*** Opening Given data ***

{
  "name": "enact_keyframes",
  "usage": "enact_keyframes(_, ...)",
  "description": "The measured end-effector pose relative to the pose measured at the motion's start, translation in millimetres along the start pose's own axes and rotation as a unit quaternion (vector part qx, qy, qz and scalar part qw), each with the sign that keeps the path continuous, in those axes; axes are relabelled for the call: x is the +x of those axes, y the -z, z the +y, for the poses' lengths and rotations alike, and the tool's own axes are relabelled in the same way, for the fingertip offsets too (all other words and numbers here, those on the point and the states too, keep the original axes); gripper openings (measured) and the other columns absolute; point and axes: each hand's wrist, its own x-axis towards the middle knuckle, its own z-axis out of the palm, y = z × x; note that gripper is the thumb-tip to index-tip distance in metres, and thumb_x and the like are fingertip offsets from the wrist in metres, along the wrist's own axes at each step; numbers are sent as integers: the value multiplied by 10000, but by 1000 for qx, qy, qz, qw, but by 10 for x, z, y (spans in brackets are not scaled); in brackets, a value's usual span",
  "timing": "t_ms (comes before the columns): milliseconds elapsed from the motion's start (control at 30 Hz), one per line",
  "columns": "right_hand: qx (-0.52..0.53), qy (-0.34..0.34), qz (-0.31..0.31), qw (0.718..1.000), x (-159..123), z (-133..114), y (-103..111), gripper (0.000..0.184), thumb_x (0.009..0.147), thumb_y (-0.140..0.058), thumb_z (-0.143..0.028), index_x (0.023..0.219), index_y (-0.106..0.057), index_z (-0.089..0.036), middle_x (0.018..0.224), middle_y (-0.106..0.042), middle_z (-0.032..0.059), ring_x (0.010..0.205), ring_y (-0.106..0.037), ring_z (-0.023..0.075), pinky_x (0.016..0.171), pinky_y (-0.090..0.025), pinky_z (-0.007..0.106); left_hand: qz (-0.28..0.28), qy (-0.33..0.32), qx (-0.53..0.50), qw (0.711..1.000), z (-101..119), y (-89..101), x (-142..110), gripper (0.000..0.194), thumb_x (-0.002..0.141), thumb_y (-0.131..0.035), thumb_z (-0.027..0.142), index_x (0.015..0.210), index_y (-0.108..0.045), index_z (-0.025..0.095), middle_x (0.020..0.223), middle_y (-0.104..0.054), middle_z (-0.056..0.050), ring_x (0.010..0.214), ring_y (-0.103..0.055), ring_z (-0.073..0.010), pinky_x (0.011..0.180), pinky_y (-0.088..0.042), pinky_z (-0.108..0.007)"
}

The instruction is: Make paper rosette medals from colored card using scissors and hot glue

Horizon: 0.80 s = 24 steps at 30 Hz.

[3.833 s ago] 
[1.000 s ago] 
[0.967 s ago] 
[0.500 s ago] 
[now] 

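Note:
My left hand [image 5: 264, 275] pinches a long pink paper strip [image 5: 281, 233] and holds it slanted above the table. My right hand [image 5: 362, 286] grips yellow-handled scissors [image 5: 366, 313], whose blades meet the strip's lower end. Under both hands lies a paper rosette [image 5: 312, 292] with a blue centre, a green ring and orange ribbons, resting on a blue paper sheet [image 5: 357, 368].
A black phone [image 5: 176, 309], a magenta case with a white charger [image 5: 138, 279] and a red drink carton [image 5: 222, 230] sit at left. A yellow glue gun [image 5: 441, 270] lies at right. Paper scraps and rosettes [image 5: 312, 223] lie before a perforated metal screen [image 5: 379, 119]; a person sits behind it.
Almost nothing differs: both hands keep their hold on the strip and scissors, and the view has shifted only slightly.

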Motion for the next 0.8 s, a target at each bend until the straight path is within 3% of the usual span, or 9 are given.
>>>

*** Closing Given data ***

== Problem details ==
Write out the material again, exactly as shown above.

== Result for this exercise ==
{
  "name": "enact_keyframes",
  "usage": "enact_keyframes(_, ...)",
  "description": "The measured end-effector pose relative to the pose measured at the motion's start, translation in millimetres along the start pose's own axes and rotation as a unit quaternion (vector part qx, qy, qz and scalar part qw), each with the sign that keeps the path continuous, in those axes; axes are relabelled for the call: x is the +x of those axes, y the -z, z the +y, for the poses' lengths and rotations alike, and the tool's own axes are relabelled in the same way, for the fingertip offsets too (all other words and numbers here, those on the point and the states too, keep the original axes); gripper openings (measured) and the other columns absolute; point and axes: each hand's wrist, its own x-axis towards the middle knuckle, its own z-axis out of the palm, y = z × x; note that gripper is the thumb-tip to index-tip distance in metres, and thumb_x and the like are fingertip offsets from the wrist in metres, along the wrist's own axes at each step; numbers are sent as integers: the value multiplied by 10000, but by 1000 for qx, qy, qz, qw, but by 10 for x, z, y (spans in brackets are not scaled); in brackets, a value's usual span",
  "timing": "t_ms (comes before the columns): milliseconds elapsed from the motion's start (control at 30 Hz), one per line",
  "columns": "right_hand: qx (-0.52..0.53), qy (-0.34..0.34), qz (-0.31..0.31), qw (0.718..1.000), x (-159..123), z (-133..114), y (-103..111), gripper (0.000..0.184), thumb_x (0.009..0.147), thumb_y (-0.140..0.058), thumb_z (-0.143..0.028), index_x (0.023..0.219), index_y (-0.106..0.057), index_z (-0.089..0.036), middle_x (0.018..0.224), middle_y (-0.106..0.042), middle_z (-0.032..0.059), ring_x (0.010..0.205), ring_y (-0.106..0.037), ring_z (-0.023..0.075), pinky_x (0.016..0.171), pinky_y (-0.090..0.025), pinky_z (-0.007..0.106); left_hand: qz (-0.28..0.28), qy (-0.33..0.32), qx (-0.53..0.50), qw (0.711..1.000), z (-101..119), y (-89..101), x (-142..110), gripper (0.000..0.194), thumb_x (-0.002..0.141), thumb_y (-0.131..0.035), thumb_z (-0.027..0.142), index_x (0.015..0.210), index_y (-0.108..0.045), index_z (-0.025..0.095), middle_x (0.020..0.223), middle_y (-0.104..0.054), middle_z (-0.056..0.050), ring_x (0.010..0.214), ring_y (-0.103..0.055), ring_z (-0.073..0.010), pinky_x (0.011..0.180), pinky_y (-0.088..0.042), pinky_z (-0.108..0.007)"
}

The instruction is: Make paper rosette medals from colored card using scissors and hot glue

Horizon: 0.80 s = 24 steps at 30 Hz.

[3.833 s ago] 
[1.000 s ago] 
[0.967 s ago] 
[0.500 s ago] 
[now] 

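Note:
My left hand [image 5: 264, 275] pinches a long pink paper strip [image 5: 281, 233] and holds it slanted above the table. My right hand [image 5: 362, 286] grips yellow-handled scissors [image 5: 366, 313], whose blades meet the strip's lower end. Under both hands lies a paper rosette [image 5: 312, 292] with a blue centre, a green ring and orange ribbons, resting on a blue paper sheet [image 5: 357, 368].
A black phone [image 5: 176, 309], a magenta case with a white charger [image 5: 138, 279] and a red drink carton [image 5: 222, 230] sit at left. A yellow glue gun [image 5: 441, 270] lies at right. Paper scraps and rosettes [image 5: 312, 223] lie before a perforated metal screen [image 5: 379, 119]; a person sits behind it.
Almost nothing differs: both hands keep their hold on the strip and scissors, and the view has shifted only slightly.
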
Motion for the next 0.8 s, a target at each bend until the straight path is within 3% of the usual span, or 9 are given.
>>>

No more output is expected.